• [Data below]:
▬▬▬▬▬▬
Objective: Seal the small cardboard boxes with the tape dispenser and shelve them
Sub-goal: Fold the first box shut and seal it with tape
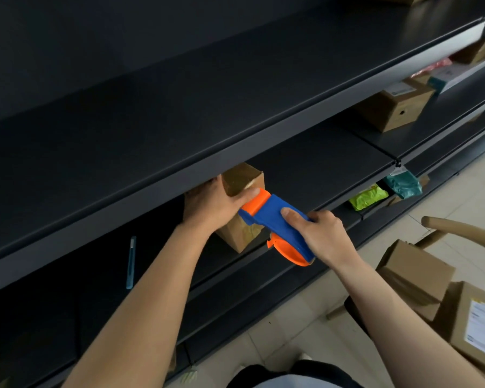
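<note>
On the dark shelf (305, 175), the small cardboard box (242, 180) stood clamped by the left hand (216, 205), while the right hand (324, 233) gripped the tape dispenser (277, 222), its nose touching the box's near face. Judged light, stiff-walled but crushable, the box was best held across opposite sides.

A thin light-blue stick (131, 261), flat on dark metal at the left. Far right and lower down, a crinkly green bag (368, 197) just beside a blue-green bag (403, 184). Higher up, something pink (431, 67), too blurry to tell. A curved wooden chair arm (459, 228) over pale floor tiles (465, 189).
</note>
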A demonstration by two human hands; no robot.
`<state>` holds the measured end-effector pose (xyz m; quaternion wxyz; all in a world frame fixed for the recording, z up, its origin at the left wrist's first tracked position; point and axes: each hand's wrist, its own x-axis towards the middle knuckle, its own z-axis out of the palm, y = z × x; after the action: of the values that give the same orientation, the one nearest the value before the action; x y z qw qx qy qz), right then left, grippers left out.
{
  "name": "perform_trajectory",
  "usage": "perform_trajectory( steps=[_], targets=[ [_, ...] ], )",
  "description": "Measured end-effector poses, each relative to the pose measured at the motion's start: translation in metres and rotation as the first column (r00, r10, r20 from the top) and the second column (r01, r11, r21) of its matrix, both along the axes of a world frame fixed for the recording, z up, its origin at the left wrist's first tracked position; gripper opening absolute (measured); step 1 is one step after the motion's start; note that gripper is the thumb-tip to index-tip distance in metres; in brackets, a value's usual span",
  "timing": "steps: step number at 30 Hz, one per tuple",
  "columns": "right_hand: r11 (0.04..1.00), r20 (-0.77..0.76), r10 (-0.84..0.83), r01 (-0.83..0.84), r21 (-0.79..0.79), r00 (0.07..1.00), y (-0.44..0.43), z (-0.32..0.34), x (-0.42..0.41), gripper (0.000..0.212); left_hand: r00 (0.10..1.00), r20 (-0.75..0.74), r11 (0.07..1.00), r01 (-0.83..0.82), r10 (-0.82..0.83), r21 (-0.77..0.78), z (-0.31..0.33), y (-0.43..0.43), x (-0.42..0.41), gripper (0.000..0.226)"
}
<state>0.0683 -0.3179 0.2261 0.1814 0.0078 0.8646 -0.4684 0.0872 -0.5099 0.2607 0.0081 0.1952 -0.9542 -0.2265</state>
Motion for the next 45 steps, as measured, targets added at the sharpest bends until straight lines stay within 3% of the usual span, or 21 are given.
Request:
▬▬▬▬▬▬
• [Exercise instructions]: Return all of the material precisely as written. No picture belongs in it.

• [Worked solution]:
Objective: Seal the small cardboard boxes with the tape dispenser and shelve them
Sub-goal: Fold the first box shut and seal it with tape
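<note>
On the dark shelf (305, 175), the small cardboard box (242, 180) stood clamped by the left hand (216, 205), while the right hand (324, 233) gripped the tape dispenser (277, 222), its nose touching the box's near face. Judged light, stiff-walled but crushable, the box was best held across opposite sides.

A thin light-blue stick (131, 261), flat on dark metal at the left. Far right and lower down, a crinkly green bag (368, 197) just beside a blue-green bag (403, 184). Higher up, something pink (431, 67), too blurry to tell. A curved wooden chair arm (459, 228) over pale floor tiles (465, 189).
</note>
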A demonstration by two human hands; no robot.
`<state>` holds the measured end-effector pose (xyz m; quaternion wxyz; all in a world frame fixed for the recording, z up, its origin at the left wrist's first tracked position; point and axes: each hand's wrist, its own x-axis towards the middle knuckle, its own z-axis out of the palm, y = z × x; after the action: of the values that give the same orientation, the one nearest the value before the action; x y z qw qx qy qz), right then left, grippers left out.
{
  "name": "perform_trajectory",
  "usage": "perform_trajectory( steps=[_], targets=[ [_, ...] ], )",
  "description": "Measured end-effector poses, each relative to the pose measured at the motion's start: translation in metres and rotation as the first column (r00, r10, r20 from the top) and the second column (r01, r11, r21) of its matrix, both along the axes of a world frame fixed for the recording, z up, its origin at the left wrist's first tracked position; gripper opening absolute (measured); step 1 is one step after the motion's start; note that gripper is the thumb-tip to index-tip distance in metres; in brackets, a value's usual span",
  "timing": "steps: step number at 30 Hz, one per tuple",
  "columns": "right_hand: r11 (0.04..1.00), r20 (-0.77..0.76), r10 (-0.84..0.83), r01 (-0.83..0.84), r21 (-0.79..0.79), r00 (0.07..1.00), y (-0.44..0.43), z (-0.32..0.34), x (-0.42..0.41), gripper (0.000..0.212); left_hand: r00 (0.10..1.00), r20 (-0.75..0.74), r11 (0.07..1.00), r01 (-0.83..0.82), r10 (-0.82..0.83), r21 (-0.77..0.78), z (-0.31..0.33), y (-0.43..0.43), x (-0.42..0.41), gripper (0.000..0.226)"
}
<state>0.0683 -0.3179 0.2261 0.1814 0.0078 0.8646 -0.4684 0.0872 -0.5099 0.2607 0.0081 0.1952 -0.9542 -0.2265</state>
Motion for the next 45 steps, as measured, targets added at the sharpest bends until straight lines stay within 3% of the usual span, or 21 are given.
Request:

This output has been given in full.